(Saved data entries)
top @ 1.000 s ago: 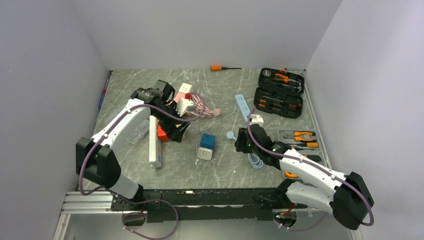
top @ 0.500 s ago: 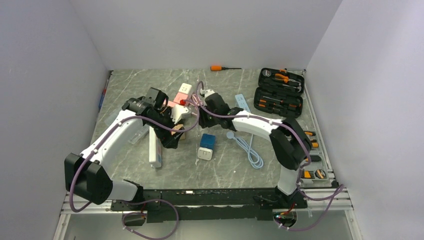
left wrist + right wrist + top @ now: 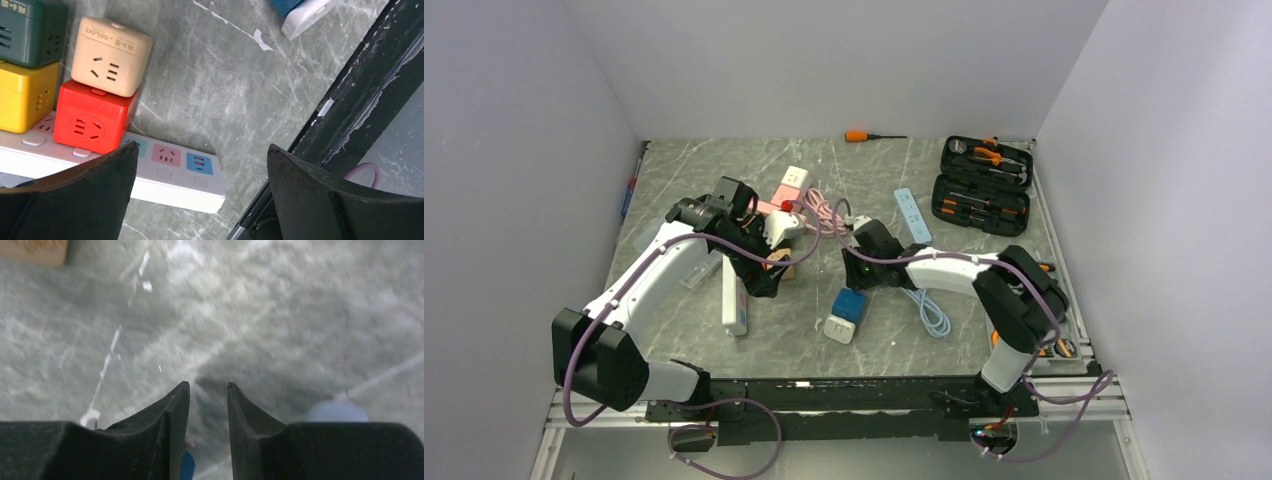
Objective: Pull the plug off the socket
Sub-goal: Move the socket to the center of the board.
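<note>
left gripper (image 3: 202, 149) hovering, fingers spread wide, gripping nothing. red cube plug (image 3: 92, 122) sitting on white power strip (image 3: 170, 172), probably plugged in, at 9 o'clock of finger gap in left wrist view. beige cube (image 3: 111, 55) lying just beside it at 1 o'clock. right gripper (image 3: 207, 386) pointing at table (image 3: 280, 315), fingers nearly together, narrow gap showing, holding nothing. blue cube (image 3: 849, 303) lying at its 6 o'clock in top view.

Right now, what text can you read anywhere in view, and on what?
"DELIXI": top edge of the beige cube socket, with Chinese characters beside it too small to read.
Dark green cube socket: white print, cropped, unreadable.
Other views: nothing legible.
</note>
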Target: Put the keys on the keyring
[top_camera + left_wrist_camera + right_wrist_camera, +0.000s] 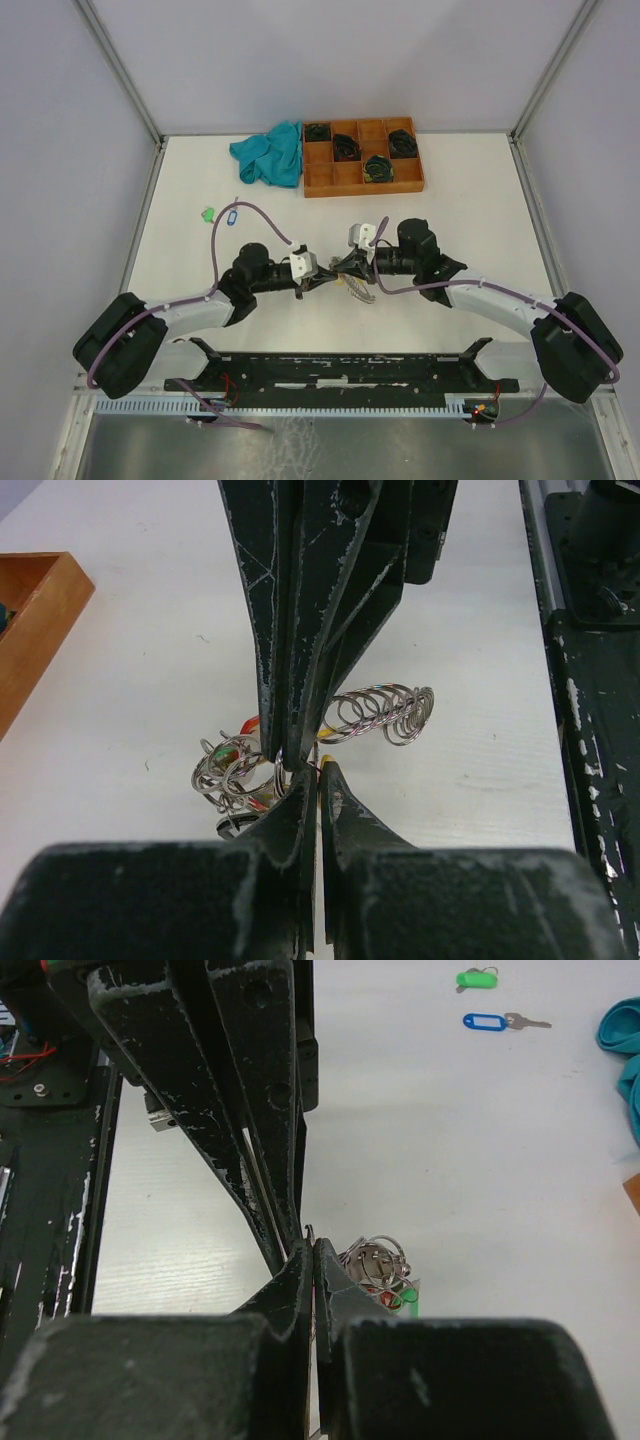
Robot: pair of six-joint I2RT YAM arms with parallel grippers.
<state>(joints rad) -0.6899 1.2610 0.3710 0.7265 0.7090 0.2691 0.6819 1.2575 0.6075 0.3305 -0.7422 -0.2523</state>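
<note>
Wear shows on both claws, black paint chipped to pale flecks along every edge. From the left wrist you see your left claw (pixel 316 780) pressed together on the yellow segment of the keyring (pixel 329 729), a thin strip caught between its tips. The right claw (pixel 313 1255) meets it tip to tip, also closed, pinching a thin silver wire of the same keyring. Only the left wrist view gives you the row of small split rings (pixel 385 712) strung like a loose spring beside the tips. The keys (pixel 378 1268) hang in a shiny tangle just past them, with red and green plastic showing. The overhead view puts all this at the middle of the white surface (pixel 470 200). Farther out, the right wrist view shows a green-tagged key (pixel 475 977) and a blue-tagged key (pixel 488 1022) lying flat, well apart from the bunch. At the far edge sit a crumpled teal cloth (pixel 270 152) and an orange-brown compartment tray (pixel 362 188) holding black coiled bundles (pixel 347 147).
</note>
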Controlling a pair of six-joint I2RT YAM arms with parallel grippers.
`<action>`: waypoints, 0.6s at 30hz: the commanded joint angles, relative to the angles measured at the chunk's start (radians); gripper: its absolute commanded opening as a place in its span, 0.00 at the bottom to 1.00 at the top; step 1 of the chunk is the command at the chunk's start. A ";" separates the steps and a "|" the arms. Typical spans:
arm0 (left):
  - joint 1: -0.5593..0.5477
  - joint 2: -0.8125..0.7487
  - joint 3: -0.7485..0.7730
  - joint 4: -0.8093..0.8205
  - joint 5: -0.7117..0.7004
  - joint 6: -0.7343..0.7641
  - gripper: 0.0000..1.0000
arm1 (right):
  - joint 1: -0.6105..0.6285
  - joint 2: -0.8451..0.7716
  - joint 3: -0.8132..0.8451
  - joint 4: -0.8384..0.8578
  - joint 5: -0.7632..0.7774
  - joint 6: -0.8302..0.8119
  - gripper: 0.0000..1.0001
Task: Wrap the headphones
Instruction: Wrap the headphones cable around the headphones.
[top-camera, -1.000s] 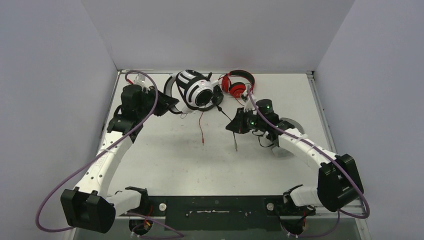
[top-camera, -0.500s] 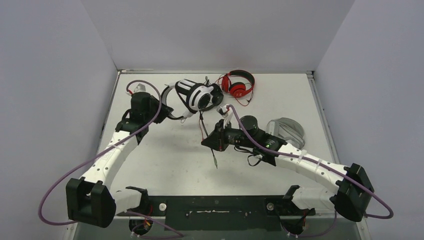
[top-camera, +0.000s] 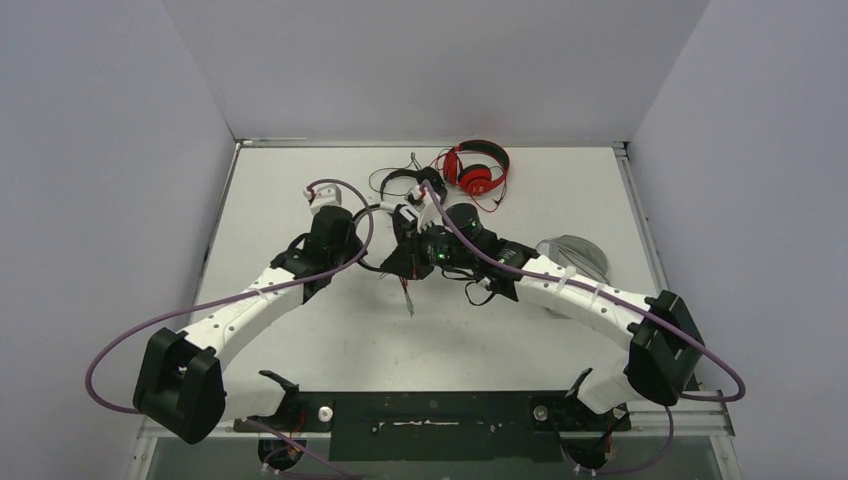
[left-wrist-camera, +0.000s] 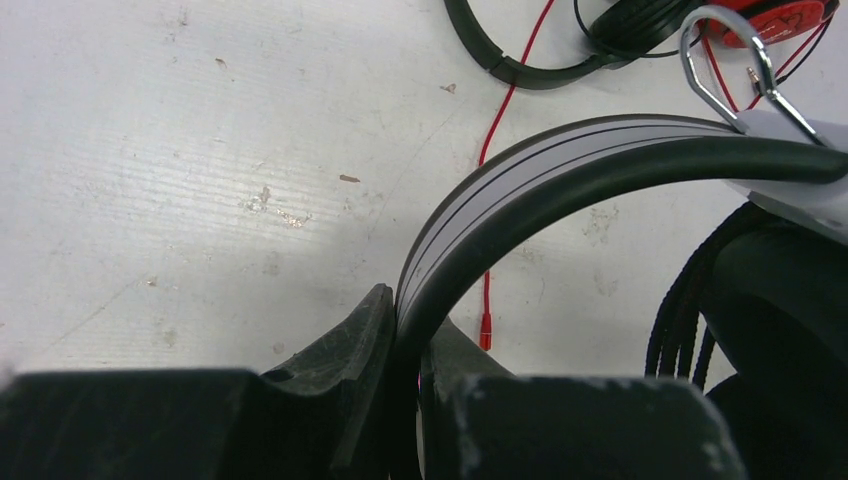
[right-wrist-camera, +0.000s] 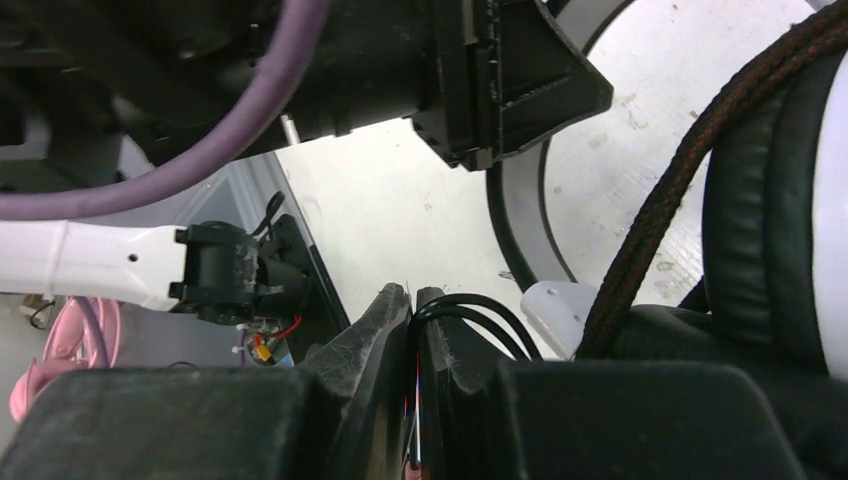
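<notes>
My left tool (top-camera: 372, 262) and right tool (top-camera: 402, 258) meet nose to nose over the middle of the surface (top-camera: 300, 190), with a headphone set (top-camera: 405, 222) mostly hidden between them. A thin cable (top-camera: 408, 298) trails toward me from there. Red headphones (top-camera: 476, 170) and black headphones (top-camera: 393, 180) lie near the far edge. A grey pair (top-camera: 578, 250) sits just beside my right arm.

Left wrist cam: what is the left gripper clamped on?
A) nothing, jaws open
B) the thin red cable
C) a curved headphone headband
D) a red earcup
C: in the left wrist view the left gripper is pinched shut on the curved headband, while the red cable runs behind it, untouched.
</notes>
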 joint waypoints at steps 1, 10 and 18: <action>-0.014 0.004 -0.005 0.112 0.041 0.030 0.00 | -0.043 0.042 0.070 0.029 0.040 0.040 0.07; -0.034 -0.004 -0.055 0.106 0.169 -0.032 0.00 | -0.138 0.140 0.065 0.106 -0.017 0.104 0.33; -0.035 -0.025 -0.055 0.087 0.228 -0.066 0.00 | -0.147 0.186 0.063 0.125 -0.022 0.101 0.59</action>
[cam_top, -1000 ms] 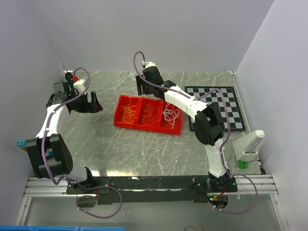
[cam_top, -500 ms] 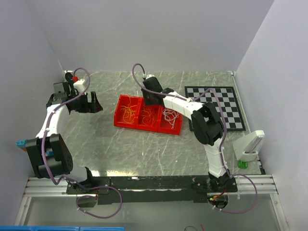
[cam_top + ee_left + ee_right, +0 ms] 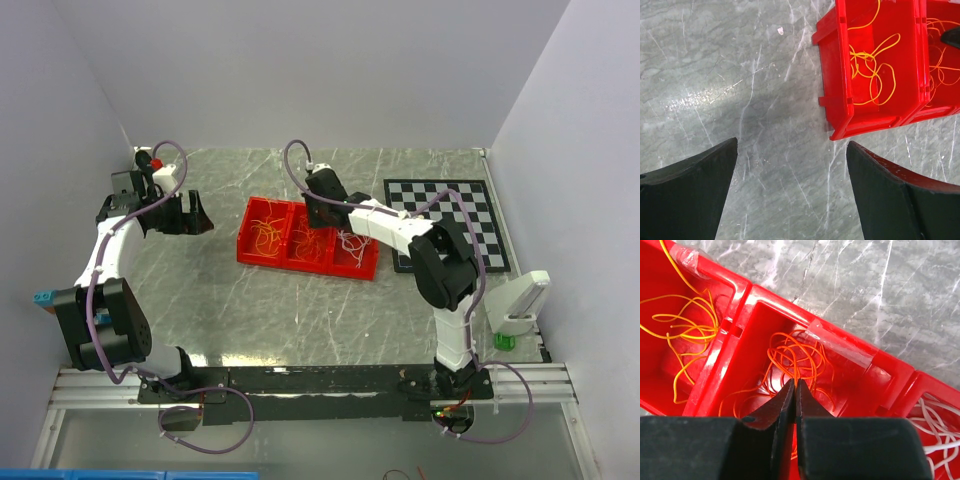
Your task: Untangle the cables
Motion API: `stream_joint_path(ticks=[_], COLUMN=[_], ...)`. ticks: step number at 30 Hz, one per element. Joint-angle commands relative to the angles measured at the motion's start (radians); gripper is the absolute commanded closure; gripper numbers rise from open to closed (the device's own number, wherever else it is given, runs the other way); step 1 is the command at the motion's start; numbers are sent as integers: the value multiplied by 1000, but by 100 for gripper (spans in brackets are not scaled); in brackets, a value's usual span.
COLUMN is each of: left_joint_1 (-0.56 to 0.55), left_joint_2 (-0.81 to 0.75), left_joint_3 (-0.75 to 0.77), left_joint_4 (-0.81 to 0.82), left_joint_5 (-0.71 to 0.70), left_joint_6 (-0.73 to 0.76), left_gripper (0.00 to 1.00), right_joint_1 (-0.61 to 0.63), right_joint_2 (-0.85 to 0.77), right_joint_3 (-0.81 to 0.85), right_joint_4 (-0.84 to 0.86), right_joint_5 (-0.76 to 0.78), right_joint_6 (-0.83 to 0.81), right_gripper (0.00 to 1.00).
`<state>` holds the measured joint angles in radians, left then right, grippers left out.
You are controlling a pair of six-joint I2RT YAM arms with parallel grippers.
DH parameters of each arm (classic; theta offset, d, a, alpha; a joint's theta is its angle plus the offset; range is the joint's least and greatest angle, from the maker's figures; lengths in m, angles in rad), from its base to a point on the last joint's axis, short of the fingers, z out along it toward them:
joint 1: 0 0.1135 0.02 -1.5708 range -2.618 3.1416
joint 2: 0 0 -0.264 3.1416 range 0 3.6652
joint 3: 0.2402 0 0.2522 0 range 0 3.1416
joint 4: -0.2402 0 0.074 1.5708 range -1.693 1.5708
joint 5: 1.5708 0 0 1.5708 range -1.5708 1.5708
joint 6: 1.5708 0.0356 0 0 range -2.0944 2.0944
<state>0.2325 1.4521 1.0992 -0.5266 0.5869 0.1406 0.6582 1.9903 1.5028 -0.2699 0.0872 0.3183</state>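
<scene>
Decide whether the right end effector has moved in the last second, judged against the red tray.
Yes. The right end effector came from beyond the red tray's far edge toward the arm bases, into its middle compartment, now shut on the orange cables.

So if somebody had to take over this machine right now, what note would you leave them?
Left hand open, hovering over bare table left of the red tray, holding nothing.
Right hand shut in the tray's middle compartment, apparently pinching the orange cables.
Yellow cables lie in the left compartment, white cables in the right.
Done: colours separated. Left: each bunch is a loose tangle of loops.
</scene>
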Motion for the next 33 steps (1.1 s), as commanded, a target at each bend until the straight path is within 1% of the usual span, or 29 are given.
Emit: stream_joint_path(ticks=[1, 4, 5, 6, 9, 10, 11, 13, 17, 21, 23, 27, 33], left_joint_1=[7, 7, 7, 5, 7, 7, 7, 7, 7, 5, 7, 7, 7], left_joint_2=[-2, -6, -9, -7, -1, -1, -1, 1, -6, -18, -30, -38, -85], left_joint_3=[1, -21, -31, -36, -38, -41, -42, -41, -35, -29, -30, -15, -32], left_joint_4=[31, 71, 83, 82, 79, 82, 83, 85, 85, 79, 85, 82, 123], left_joint_5=[22, -1, -1, 7, 13, 8, 8, 4, -4, -13, -25, -13, 19], left_joint_6=[-9, -33, -38, -35, -30, -30, -30, -35, -41, -53, -65, -82, -105], left_gripper=[6, 3, 2, 1, 3, 3, 3, 3, 3, 3, 3, 3, 3], right_joint_1=[3, 4, 4, 4, 4, 6, 4, 4, 6, 6, 7, 6, 4], right_joint_2=[1, 41, 45, 42, 2, -16, -30, -62, -149, -257, -341, -505, -683], right_joint_3=[22, 88, 102, 105, 77, 67, 57, 48, 10, -27, -61, -212, -381], right_joint_4=[14, -31, -44, -48, -35, -32, -31, -35, -37, -58, -68, -55, -107], right_joint_5=[6, 13, 17, 17, 20, 20, 22, 25, 16, -17, -26, -40, 43], right_joint_6=[38, 39, 39, 39, 33, 31, 30, 27, 33, 36, 41, 48, 67], right_gripper=[91, 89, 86, 80, 47, 40, 36, 30, 24, 22, 22, 19, 16])
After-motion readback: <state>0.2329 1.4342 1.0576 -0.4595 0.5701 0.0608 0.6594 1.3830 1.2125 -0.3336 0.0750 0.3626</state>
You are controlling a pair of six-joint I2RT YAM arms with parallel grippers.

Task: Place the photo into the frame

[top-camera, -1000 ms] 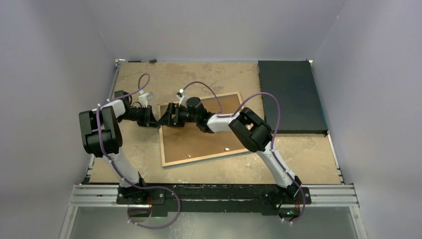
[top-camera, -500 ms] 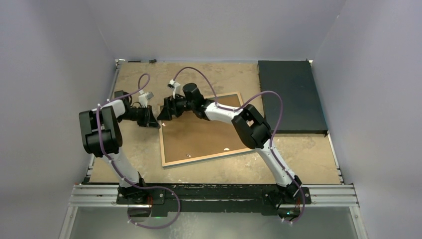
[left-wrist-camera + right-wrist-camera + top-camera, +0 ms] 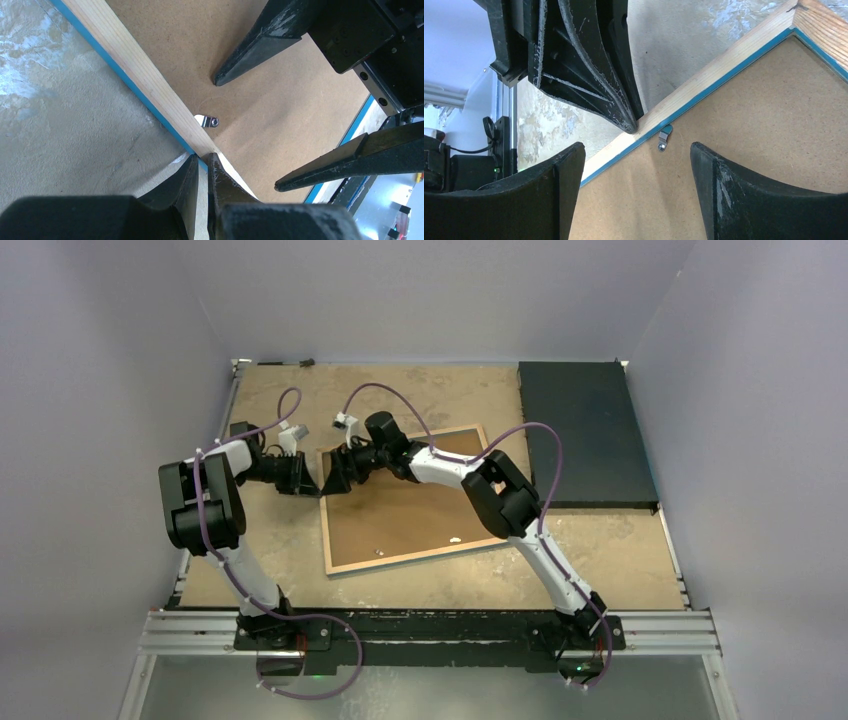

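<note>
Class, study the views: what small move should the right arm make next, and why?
Probably lower the right gripper so a fingertip meets the metal tab and can turn it. Its jaws stand open over the tab at the edge of the backing board, while the left gripper pinches the frame rail steady.

Your top camera sits high behind both bases, tilted down over the whole table (image 3: 600, 550). Left wrist camera: very close, looking along the left gripper (image 3: 202, 162) onto the frame (image 3: 135, 65) rim. Right wrist camera: equally close past the right gripper (image 3: 635, 147), facing back at it. Both wrist views share one metal clip (image 3: 209, 121) (each also catches the other's fingers).
</note>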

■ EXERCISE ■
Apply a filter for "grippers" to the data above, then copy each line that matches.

■ RESPONSE AREA ■
Robot: pair of six-joint I2RT YAM arms with parallel grippers.
Controlling a pair of six-joint I2RT YAM arms with parallel grippers.
`<state>` holds the measured joint angles in radians, left then right, grippers left out.
You are controlling a pair of six-joint I2RT YAM arms with parallel grippers.
You are controlling a pair of six-joint I2RT YAM arms with parallel grippers.

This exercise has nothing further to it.